> _About this exercise_
Pictures excluded, copy all of the data below exactly.

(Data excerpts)
☆ ☆ ☆ ☆

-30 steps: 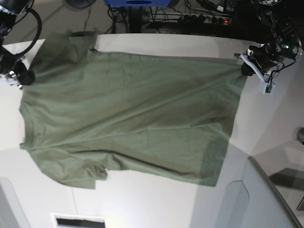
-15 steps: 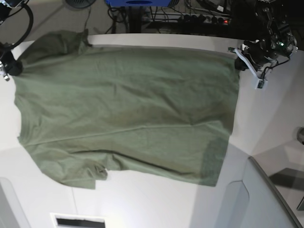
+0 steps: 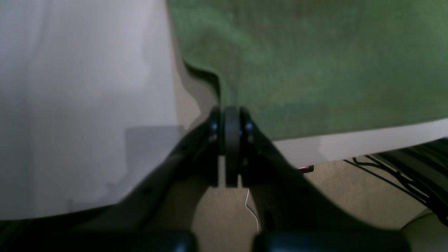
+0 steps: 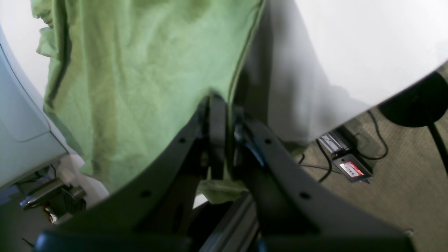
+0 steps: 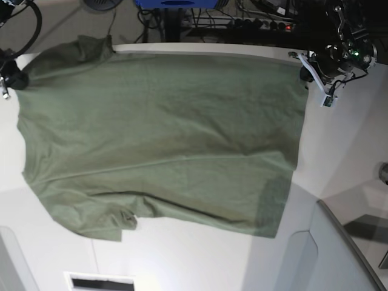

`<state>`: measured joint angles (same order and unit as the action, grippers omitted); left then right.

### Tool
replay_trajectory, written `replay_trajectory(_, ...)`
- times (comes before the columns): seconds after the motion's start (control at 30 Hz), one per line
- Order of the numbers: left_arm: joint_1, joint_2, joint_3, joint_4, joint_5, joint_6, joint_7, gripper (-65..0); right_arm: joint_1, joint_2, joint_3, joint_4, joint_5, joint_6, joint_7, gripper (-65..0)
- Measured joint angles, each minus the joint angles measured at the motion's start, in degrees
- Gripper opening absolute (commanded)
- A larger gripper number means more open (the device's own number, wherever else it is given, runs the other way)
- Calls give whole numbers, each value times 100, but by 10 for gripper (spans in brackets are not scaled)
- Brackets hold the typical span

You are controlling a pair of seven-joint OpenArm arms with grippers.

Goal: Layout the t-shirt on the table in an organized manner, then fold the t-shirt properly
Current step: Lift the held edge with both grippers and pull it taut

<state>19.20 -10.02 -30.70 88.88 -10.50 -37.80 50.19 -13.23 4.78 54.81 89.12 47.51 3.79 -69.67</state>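
Olive-green cotton covers most of the white table point(image 5: 339, 151): the t-shirt point(image 5: 163, 139) lies spread across it in the base view, its far edge drawn up close to the table's far rim, its near parts still rumpled, with a bunched sleeve at the near-left and a hem corner hanging toward the grey translucent panel point(image 5: 315, 254) at the near-right. The left gripper point(image 5: 305, 71), seen at the far right of the base view, sits at the shirt's far-right corner; in the left wrist view its jaws are pressed together and pinch the very edge of the fabric point(image 3: 315, 70), which stretches away from the fingertips over the tabletop point(image 3: 80, 98), with the table's rim and the carpet with cables point(image 3: 392, 182) just beyond. The right gripper point(image 5: 13, 77), at the far left edge of the base view, holds the opposite far corner beside the sleeve that droops past the table's rim; the right wrist view shows its jaws closed tight on a fold of the green cloth point(image 4: 140, 77), some of which bunches beneath the fingers, with white tabletop point(image 4: 357, 45) to one side and floor cables below. There are no containers in view.
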Motion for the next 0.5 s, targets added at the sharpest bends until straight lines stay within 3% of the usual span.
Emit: replay_trajectory(0.5, -42, -15, 37, -24, 2, 4, 0, -650, 94, 7, -7, -59, -55, -146, -24, -650)
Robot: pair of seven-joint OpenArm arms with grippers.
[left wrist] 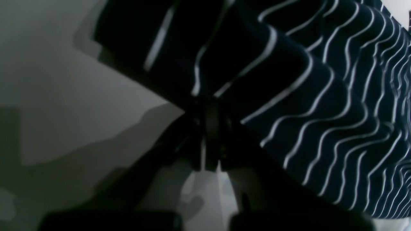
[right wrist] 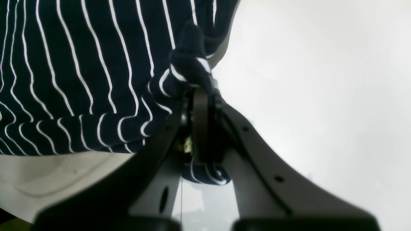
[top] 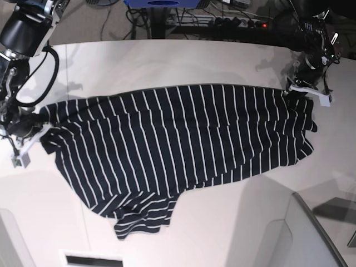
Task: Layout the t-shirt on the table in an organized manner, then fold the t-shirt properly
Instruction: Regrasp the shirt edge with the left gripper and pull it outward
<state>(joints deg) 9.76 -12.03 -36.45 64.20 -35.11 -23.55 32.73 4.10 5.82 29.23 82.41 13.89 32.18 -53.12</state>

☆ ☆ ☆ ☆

> _Response_
-30 steps: 
-15 steps: 
+0 steps: 
+0 steps: 
+0 steps: 

`<state>`: measured joint angles (same order and unit as the action, grippers omitted); left then right.

### Tool
replay_trajectory, written `replay_trajectory(_, ...)`
- times (comes before the columns): seconds after the motion's start (control at 30 Hz), one per line
- Order of the numbers: left_arm: joint_1, joint_2, joint_3, joint_4, joint_5, joint_6, joint_7, gripper (-65..0); right_arm: joint_1, joint_2, joint_3, joint_4, joint_5, joint_6, joint_7, gripper (-65..0)
- Measured joint angles, each minus the joint angles measured at the motion's start, in degrees
- Gripper opening absolute (commanded)
- A larger gripper number means more open (the device's own number, wherever else it is given, runs the other way)
- Calls give whole numbers, each value times 100, but by 10 for gripper (spans in brackets are not scaled)
- Brackets hold the typical span

You are controlling a pair of seven-joint OpenArm arms with grippers.

Goal: Layout the t-shirt on the table in an organized manner, then fold the t-shirt properly
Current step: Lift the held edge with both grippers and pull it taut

<state>19.20 -10.02 -30.70 88.88 -10.50 -37.80 50.19 -13.23 4.78 54.81 89.12 47.51 3.79 -69.67</state>
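Olive-green cotton covers most of the white table point(image 5: 339, 151): the t-shirt point(image 5: 163, 139) lies spread across it in the base view, its far edge drawn up close to the table's far rim, its near parts still rumpled, with a bunched sleeve at the near-left and a hem corner hanging toward the grey translucent panel point(image 5: 315, 254) at the near-right. The left gripper point(image 5: 305, 71), seen at the far right of the base view, sits at the shirt's far-right corner; in the left wrist view its jaws are pressed together and pinch the very edge of the fabric point(image 3: 315, 70), which stretches away from the fingertips over the tabletop point(image 3: 80, 98), with the table's rim and the carpet with cables point(image 3: 392, 182) just beyond. The right gripper point(image 5: 13, 77), at the far left edge of the base view, holds the opposite far corner beside the sleeve that droops past the table's rim; the right wrist view shows its jaws closed tight on a fold of the green cloth point(image 4: 140, 77), some of which bunches beneath the fingers, with white tabletop point(image 4: 357, 45) to one side and floor cables below. There are no containers in view.
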Motion for the next 0.5 s, targets added at the sharpest bends until straight lines stay within 3% of the usual span.
Emit: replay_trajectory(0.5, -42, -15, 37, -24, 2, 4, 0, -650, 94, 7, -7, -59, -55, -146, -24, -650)
Robot: pair of seven-joint OpenArm arms with grippers.
[left wrist] 
[right wrist] 
[top] 
Task: Layout the t-shirt on the table in an organized manner, then fold the t-shirt properly
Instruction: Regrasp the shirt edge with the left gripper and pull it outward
<state>(joints deg) 9.76 -12.03 -36.45 64.20 -35.11 -23.55 32.73 4.10 5.82 29.23 82.41 13.89 32.18 -53.12</state>

This exercise has nothing more to it.